THE TRADITIONAL ROUTE

The construction industry lie in the traditional method, where the designer-led arrangement became the established approach to building. The designer, usually an architect or engineer, would be appointed first to take the clients instructions and draw up the necessary plans and specifications. The builder would then be appointed to carry out the work, to the instructions of the designer. This route is still widely followed.


OTHER ROUTES

In recent years some features of the traditional route, such as the strict compartmentalizing of design and construction, have led to problems as projects became more complex and demanding. Other approaches have been developed, to meet the demands of clients. A number of routes can now be taken in the procurement of building work, and these can be considered in two broad categories;

(I) those which feature ëmultipointí accountability to the client, with individual organisations separately responsible for particular aspects of design and for construction.

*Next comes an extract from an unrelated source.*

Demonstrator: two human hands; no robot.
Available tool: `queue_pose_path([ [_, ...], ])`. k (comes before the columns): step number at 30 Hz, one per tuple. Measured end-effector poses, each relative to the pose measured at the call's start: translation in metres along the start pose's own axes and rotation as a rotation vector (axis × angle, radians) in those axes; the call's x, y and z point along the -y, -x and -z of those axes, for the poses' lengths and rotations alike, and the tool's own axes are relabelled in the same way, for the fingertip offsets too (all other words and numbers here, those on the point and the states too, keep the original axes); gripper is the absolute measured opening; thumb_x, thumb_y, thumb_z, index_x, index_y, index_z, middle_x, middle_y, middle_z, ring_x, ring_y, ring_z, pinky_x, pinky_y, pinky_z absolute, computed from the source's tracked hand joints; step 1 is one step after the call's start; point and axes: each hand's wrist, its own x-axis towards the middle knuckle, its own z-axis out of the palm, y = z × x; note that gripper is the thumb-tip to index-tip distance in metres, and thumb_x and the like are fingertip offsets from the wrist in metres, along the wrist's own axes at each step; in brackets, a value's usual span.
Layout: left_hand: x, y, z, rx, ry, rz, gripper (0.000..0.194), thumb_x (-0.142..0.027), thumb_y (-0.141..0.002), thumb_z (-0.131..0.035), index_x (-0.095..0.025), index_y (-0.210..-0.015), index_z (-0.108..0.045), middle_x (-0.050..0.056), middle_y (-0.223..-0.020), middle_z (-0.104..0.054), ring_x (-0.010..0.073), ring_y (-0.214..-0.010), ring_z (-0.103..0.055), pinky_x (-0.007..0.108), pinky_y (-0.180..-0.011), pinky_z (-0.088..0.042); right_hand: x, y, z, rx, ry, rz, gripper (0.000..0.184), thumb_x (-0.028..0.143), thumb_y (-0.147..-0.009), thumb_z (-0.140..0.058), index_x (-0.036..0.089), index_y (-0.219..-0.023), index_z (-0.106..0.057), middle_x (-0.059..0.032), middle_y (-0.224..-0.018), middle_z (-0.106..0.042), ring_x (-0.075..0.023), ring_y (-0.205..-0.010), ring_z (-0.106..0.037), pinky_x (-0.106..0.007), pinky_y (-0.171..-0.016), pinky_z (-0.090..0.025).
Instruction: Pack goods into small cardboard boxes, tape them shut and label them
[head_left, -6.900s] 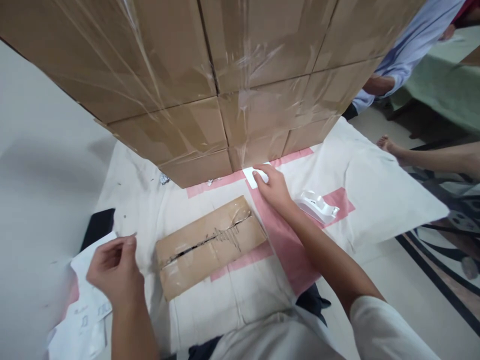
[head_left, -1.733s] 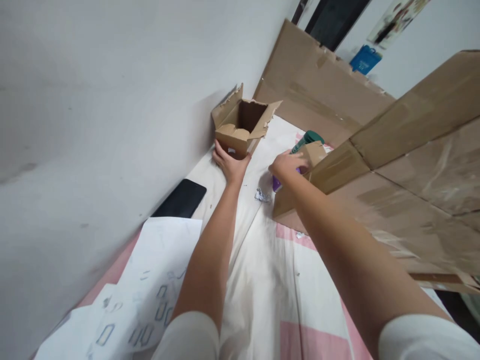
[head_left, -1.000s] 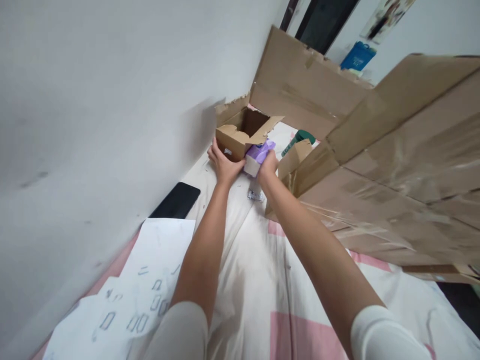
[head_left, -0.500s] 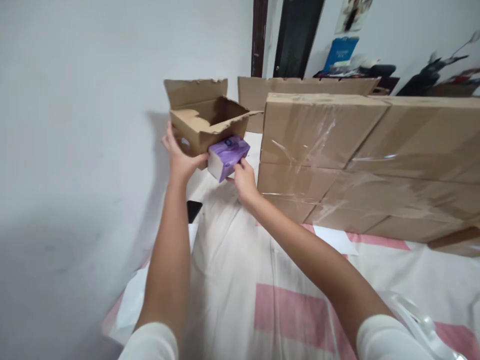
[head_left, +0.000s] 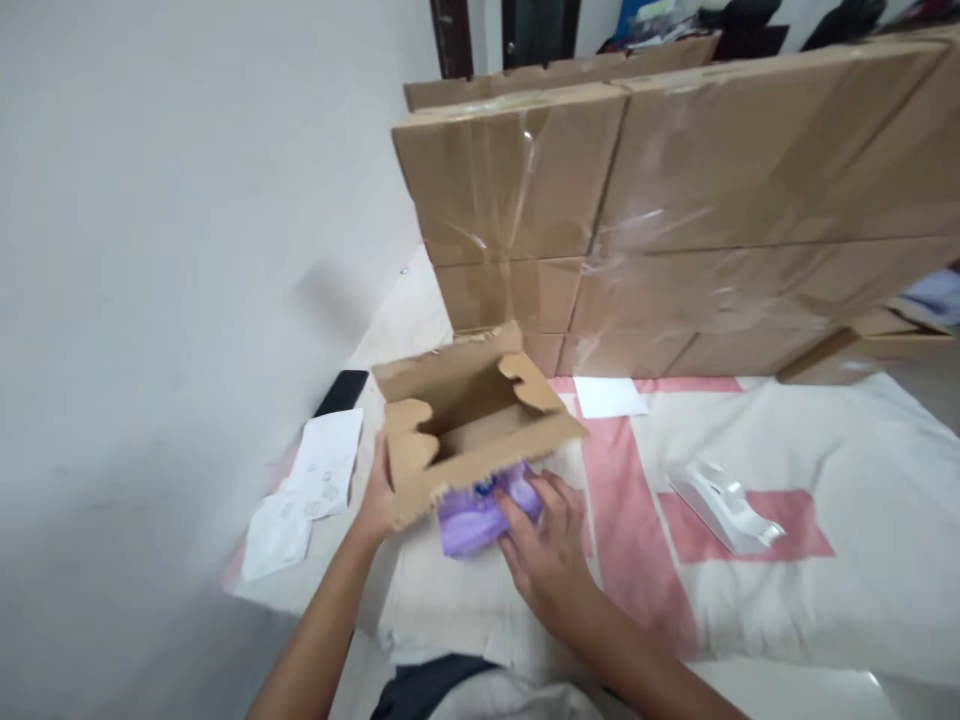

(ii) those which provide single point accountability, with a single organisation assuming responsibility for all aspects of both design and construction

THE STRUCTURE OF THE INDUSTRY

Larger building companies no longer have a directly employed workforce of trades-people; instead they rely upon subcontractors. Increasingly the builder's role is changing from that of direct provider to manager and coordinator.

While consultant advisers have traditionally been independent, offering services within a single discipline, many are now able to provide multidisciplinary services, either 'in-house' or through consortium arrangements with other practices. New skills are being recognized, such as risk management and value management; these are available both from new breeds of specialist and as an extension of the services offered by firms already established in older disciplines.

Collaboration between builders, design practices and other consultant advisers is increasingly common, to offer the client an all-in service covering both design and construction.

Many buildings now contain complex mechanical and electrical services and for these the building services engineer is an essential member of the design team. Similarly, specialist contractors in this and other areas are now key members of the building team, offering design as well as construction services within their specialization. The coordination of such specialist work into the design and construction process is an increasingly critical task.

Certain projects may need a project manager for coordinating the building operation. Project management is now a recognised skill, supported by formal training. Project managers come from a range of professional backgrounds. In addition to specialist firms, many builders and consultant advisers now offer project management in addition to their mainstream skills.